▶ _EXERCISE DIRECTIONS_
Within these entries, which lines include the string "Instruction"? Copy each one.

▶ _DATASET EXTRACT_

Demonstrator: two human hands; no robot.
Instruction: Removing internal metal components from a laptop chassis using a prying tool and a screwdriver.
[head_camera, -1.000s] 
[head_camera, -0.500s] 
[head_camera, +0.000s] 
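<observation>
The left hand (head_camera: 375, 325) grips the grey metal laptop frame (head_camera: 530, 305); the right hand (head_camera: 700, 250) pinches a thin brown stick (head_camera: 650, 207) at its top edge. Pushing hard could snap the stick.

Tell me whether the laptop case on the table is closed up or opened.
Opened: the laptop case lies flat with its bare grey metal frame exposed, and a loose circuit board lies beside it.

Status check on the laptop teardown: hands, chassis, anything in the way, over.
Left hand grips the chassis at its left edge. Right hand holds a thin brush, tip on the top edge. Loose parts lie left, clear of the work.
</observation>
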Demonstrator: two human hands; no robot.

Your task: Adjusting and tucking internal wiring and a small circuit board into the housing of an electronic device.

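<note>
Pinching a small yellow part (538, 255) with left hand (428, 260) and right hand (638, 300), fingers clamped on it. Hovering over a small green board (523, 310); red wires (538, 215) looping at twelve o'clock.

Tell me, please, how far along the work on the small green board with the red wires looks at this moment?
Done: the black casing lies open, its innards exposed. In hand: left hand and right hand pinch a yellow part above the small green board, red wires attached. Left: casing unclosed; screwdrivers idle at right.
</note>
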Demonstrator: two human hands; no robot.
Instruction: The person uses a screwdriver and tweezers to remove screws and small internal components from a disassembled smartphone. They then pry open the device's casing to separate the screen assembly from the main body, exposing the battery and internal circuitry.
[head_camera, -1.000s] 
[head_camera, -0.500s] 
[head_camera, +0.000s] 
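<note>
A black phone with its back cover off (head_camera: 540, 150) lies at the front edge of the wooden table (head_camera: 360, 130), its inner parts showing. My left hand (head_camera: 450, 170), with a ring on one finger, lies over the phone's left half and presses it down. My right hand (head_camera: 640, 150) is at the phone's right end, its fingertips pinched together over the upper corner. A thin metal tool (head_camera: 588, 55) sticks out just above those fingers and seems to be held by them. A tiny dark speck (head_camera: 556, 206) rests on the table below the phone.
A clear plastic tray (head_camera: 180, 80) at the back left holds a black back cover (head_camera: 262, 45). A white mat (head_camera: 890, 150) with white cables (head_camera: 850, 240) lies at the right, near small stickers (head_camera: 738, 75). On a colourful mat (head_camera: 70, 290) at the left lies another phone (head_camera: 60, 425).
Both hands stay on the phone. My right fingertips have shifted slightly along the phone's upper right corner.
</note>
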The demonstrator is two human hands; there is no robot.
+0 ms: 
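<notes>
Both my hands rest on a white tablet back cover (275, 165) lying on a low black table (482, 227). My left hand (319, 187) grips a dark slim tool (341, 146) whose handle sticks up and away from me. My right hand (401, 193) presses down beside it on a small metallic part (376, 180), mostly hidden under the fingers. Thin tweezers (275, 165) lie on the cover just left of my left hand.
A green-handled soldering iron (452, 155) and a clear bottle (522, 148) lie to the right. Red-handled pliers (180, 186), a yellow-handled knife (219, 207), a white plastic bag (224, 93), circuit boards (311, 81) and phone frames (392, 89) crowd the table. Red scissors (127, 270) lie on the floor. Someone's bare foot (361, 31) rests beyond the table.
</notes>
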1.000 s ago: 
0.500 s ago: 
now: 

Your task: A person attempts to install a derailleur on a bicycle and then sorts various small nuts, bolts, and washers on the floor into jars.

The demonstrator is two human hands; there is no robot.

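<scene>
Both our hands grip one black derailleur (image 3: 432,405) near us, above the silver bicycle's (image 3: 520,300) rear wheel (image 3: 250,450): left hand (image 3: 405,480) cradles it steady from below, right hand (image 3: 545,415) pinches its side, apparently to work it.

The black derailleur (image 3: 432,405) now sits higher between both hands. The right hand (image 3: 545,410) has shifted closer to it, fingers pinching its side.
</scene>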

▶ _FINISHED TASK_
Instruction: Removing internal metal components from a laptop chassis using a prying tool and a screwdriver.
Instruction: The person uses a screwdriver and tweezers to remove screws and small internal components from a disassembled smartphone. They then pry open the device's casing to separate the screen assembly from the main body, exposing the battery and internal circuitry.

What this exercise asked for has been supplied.